▶ _ACTION ITEM_: Each line of the material below is to be given again exactly.
*** Block opens ***
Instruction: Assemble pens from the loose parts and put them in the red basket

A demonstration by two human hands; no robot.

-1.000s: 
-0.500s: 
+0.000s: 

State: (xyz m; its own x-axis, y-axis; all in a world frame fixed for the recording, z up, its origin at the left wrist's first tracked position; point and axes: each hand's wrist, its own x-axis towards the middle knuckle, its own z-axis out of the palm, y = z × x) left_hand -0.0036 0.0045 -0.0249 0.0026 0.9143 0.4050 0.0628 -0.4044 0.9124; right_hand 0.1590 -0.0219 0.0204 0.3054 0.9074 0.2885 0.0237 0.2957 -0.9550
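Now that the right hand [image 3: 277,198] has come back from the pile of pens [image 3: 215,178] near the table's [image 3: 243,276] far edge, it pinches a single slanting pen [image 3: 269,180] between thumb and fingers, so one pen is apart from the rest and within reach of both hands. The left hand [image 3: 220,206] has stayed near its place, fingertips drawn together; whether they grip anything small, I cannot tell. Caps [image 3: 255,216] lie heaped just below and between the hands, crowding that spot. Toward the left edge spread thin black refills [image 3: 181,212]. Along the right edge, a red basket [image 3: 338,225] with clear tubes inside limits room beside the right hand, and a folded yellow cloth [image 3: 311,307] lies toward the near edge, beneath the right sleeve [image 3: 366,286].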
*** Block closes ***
▶ _ANSWER TO THE EXERCISE_:
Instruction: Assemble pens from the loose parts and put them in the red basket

A demonstration by two human hands; no robot.

-1.000s: 
-0.500s: 
+0.000s: 

State: (xyz m; its own x-axis, y-axis; all in a world frame fixed for the recording, z up, its origin at the left wrist's first tracked position; point and axes: each hand's wrist, its own x-axis towards the middle knuckle, its own z-axis out of the palm, y = z × x) left_hand -0.0036 0.0045 -0.0249 0.0026 0.9143 0.4050 0.0628 -0.4044 0.9124; right_hand 0.1590 -0.0219 0.0204 0.3054 0.9074 0.2885 0.0237 0.2957 -0.9550
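Now that the right hand [image 3: 277,198] has come back from the pile of pens [image 3: 215,178] near the table's [image 3: 243,276] far edge, it pinches a single slanting pen [image 3: 269,180] between thumb and fingers, so one pen is apart from the rest and within reach of both hands. The left hand [image 3: 220,206] has stayed near its place, fingertips drawn together; whether they grip anything small, I cannot tell. Caps [image 3: 255,216] lie heaped just below and between the hands, crowding that spot. Toward the left edge spread thin black refills [image 3: 181,212]. Along the right edge, a red basket [image 3: 338,225] with clear tubes inside limits room beside the right hand, and a folded yellow cloth [image 3: 311,307] lies toward the near edge, beneath the right sleeve [image 3: 366,286].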

This response contains the complete answer.